• _Dataset section_:
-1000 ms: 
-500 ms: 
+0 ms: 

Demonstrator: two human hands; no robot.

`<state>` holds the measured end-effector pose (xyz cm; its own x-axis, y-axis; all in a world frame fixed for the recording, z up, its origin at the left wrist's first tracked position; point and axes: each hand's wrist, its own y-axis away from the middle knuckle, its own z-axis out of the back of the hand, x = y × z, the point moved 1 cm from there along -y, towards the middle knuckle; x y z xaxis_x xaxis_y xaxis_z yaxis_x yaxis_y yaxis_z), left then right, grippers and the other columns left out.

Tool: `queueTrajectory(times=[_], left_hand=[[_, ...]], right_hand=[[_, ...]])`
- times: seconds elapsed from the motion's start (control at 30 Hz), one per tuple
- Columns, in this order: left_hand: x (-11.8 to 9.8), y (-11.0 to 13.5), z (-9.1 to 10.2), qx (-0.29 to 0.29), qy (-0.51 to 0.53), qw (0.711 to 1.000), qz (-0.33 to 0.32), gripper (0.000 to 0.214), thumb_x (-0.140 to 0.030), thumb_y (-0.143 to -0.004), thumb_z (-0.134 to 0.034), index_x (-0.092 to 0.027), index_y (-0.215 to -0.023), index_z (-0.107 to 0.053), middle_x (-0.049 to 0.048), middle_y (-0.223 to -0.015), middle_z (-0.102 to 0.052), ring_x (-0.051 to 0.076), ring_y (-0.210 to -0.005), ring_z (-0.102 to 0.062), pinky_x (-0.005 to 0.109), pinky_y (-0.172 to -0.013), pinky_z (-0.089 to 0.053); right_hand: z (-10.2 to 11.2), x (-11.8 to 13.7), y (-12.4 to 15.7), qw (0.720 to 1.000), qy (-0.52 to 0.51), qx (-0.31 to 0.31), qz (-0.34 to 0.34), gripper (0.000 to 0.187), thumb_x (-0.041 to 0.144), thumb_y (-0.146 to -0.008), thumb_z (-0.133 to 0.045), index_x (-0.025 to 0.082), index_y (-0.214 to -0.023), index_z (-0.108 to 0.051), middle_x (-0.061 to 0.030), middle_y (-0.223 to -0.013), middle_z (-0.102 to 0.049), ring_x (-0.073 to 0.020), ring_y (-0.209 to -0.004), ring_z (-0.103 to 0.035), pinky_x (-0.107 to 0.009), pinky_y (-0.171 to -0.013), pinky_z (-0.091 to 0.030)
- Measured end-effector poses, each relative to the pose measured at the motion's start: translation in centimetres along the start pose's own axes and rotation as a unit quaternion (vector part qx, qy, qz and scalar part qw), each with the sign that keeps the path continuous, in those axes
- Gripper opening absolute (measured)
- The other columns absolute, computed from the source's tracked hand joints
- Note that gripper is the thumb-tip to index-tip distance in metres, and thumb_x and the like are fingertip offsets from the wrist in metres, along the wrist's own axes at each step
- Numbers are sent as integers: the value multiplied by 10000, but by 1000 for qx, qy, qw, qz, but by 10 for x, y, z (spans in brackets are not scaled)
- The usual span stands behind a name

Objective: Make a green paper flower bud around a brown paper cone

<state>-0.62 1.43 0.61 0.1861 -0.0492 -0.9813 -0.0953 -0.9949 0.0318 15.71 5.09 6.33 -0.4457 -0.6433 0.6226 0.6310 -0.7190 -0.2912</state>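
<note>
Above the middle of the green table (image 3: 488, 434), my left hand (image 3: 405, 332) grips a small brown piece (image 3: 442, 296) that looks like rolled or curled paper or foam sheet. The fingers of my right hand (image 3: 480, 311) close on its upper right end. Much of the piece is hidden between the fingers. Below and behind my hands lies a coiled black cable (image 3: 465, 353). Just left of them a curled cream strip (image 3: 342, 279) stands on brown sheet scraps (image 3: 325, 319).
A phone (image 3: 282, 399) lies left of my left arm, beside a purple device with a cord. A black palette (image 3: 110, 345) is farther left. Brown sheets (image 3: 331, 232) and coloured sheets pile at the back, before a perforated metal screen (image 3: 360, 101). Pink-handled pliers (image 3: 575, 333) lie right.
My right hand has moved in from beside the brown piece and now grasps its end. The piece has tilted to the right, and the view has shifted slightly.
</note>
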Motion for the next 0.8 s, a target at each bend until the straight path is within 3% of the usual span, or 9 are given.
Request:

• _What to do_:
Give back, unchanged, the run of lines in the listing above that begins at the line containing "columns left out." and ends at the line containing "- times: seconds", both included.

• _Written response_:
`<state>` holds the measured end-effector pose (xyz cm; its own x-axis, y-axis; all in a world frame fixed for the recording, z up, its origin at the left wrist's first tracked position; point and axes: each hand's wrist, its own y-axis away from the middle knuckle, its own z-axis out of the back of the hand, x = y × z, the point moved 1 cm from there along -y, towards the middle knuckle; x y z xaxis_x xaxis_y xaxis_z yaxis_x yaxis_y yaxis_z), left then right, grippers and the other columns left out.

Tool: `queueTrajectory(times=[_], left_hand=[[_, ...]], right_hand=[[_, ...]])`
- times: seconds elapsed from the motion's start (control at 30 Hz), one per tuple

There is nothing else to the answer.